By Julie Christine Johnson / September 25, 2024 /

Late in the spring, my partner registered us for an August pétanque doubles tournament. Invented in Provence shortly before WWI, pétanque is a scrappy French bowling game played on a gravel strip with hollow steel balls that are thrown to land in the closest proximity to the cochonnet, or jack—a little wooden ball. Players of all shapes, sizes, ages, abilities, genders, political affiliations, and ice cream flavor preferences will find themselves welcome on a pétanque terrain. You should totally check it out.

In fact, it’s too bad I don’t play. I think I’d really like it.

My sweetie discovered the sport in early 2020. A collegiate baseball champion, he took to it like a duck to a pond. Pétanque, which demands keen eye-hand coordination, is perfect for his skillset. Because the game is played outdoors with no physical contact between players, the local league became a social lifeline for a community in pandemic isolation. My guy went all in, building a court in our yard and practicing every chance he got. Within months, he was winning tournaments.

I’ll often sit in on Sunday club practice after I walk the dog through the adjacent state park. I turn out for every local competition. Yet when asked to join a game, I refuse. I played a few times in those early days, but I felt clumsy and inept. I quickly realized I would, amazingly enough, have to practice if I hoped not to embarrass myself on the court. Since I didn’t possess a natural acuity, why bother? I didn’t have the time or patience to practice weaving a complicated toss through a rocky terrain or to conduct drills for that awesomely satisfying carreaux sur place—when your boule hits an opponent’s with such precise force your boule replaces theirs.
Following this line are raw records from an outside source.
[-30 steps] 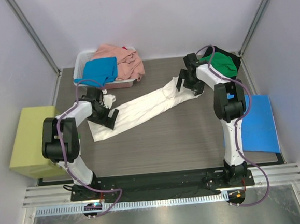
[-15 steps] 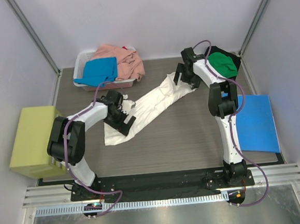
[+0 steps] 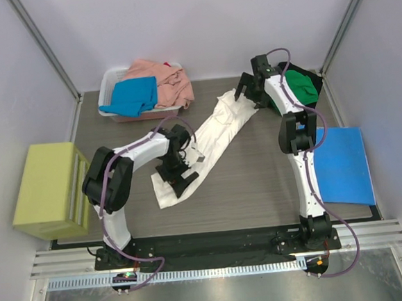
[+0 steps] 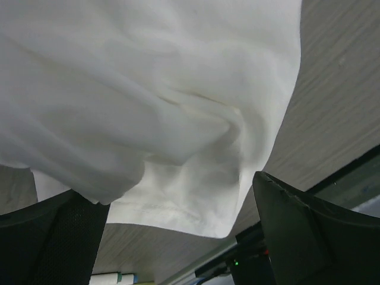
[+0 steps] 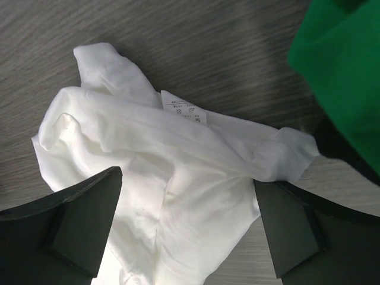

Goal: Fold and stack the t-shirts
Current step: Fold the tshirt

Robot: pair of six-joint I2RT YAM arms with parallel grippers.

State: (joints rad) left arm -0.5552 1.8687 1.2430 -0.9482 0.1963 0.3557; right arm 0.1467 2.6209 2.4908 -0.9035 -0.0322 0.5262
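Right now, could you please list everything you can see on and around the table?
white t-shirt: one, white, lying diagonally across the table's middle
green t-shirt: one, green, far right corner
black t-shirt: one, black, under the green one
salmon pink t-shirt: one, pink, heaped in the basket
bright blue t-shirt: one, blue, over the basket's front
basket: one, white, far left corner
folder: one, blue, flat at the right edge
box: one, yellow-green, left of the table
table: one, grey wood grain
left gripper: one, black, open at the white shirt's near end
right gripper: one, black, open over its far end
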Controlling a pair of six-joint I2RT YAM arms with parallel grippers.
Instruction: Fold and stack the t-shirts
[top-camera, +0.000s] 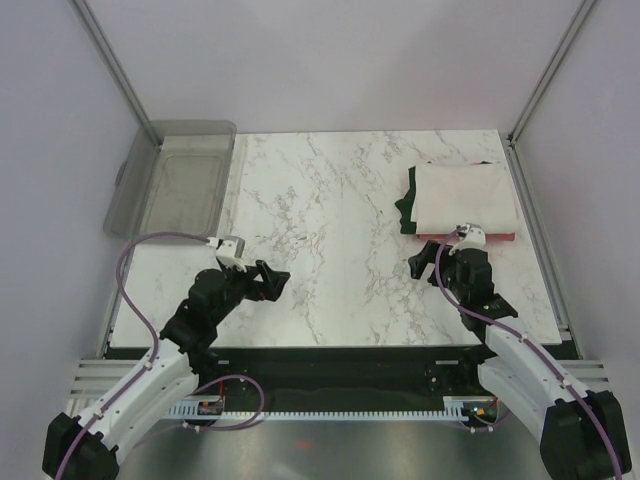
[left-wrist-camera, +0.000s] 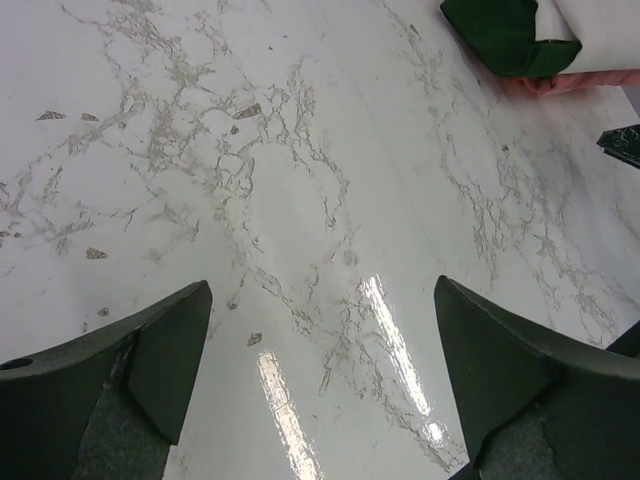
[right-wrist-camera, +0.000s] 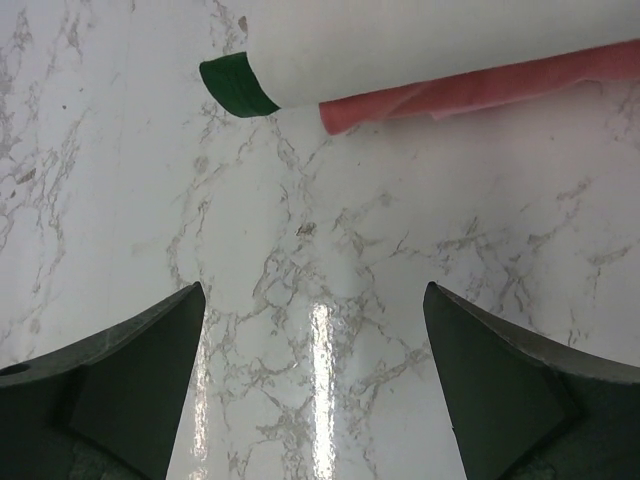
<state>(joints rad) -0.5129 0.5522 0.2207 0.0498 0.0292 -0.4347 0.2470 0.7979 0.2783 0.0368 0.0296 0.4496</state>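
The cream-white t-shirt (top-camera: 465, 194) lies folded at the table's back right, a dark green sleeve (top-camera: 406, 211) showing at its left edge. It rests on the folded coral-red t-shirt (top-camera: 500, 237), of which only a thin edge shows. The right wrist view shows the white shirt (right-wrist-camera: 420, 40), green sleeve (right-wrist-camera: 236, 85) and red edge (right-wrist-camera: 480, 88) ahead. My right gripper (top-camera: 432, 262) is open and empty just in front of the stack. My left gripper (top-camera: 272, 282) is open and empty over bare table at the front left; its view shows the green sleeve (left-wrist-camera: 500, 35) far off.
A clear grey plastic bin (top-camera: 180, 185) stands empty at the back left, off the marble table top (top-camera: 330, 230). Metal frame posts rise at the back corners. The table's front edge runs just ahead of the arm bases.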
I couldn’t make the leap to doing something simply for the joy, fun, and fellowship of it.

~

My approach to writing has felt a lot like my attitude toward playing pétanque. For decades I sat on the sidelines with my dreams, thinking one day I’d like to write creatively. As a kid, I filled spiral-bound notebooks with stories penned in sloppy cursive that was nearly engraved on the page because I could hardly write fast enough to keep up with my thoughts. But by college, I’d left creative writing behind. I was never going to be good enough to write for publication, so what was the point?

It wasn’t until my early forties, when I took a chance on a writing workshop in Seattle, started a blog, and began reviewing books on Goodreads, that I rediscovered my love for writing. The simple act of showing up to the page brought me joy, comfort, and inspiration, separate from any need or desire to achieve something from my stories or posts.

Then it happened. I submitted my first short story and it was selected for an anthology. The siren song of validation was irresistible. It’s not that I began writing for publication, but now my writing had an end goal. I wanted to see my work in the world.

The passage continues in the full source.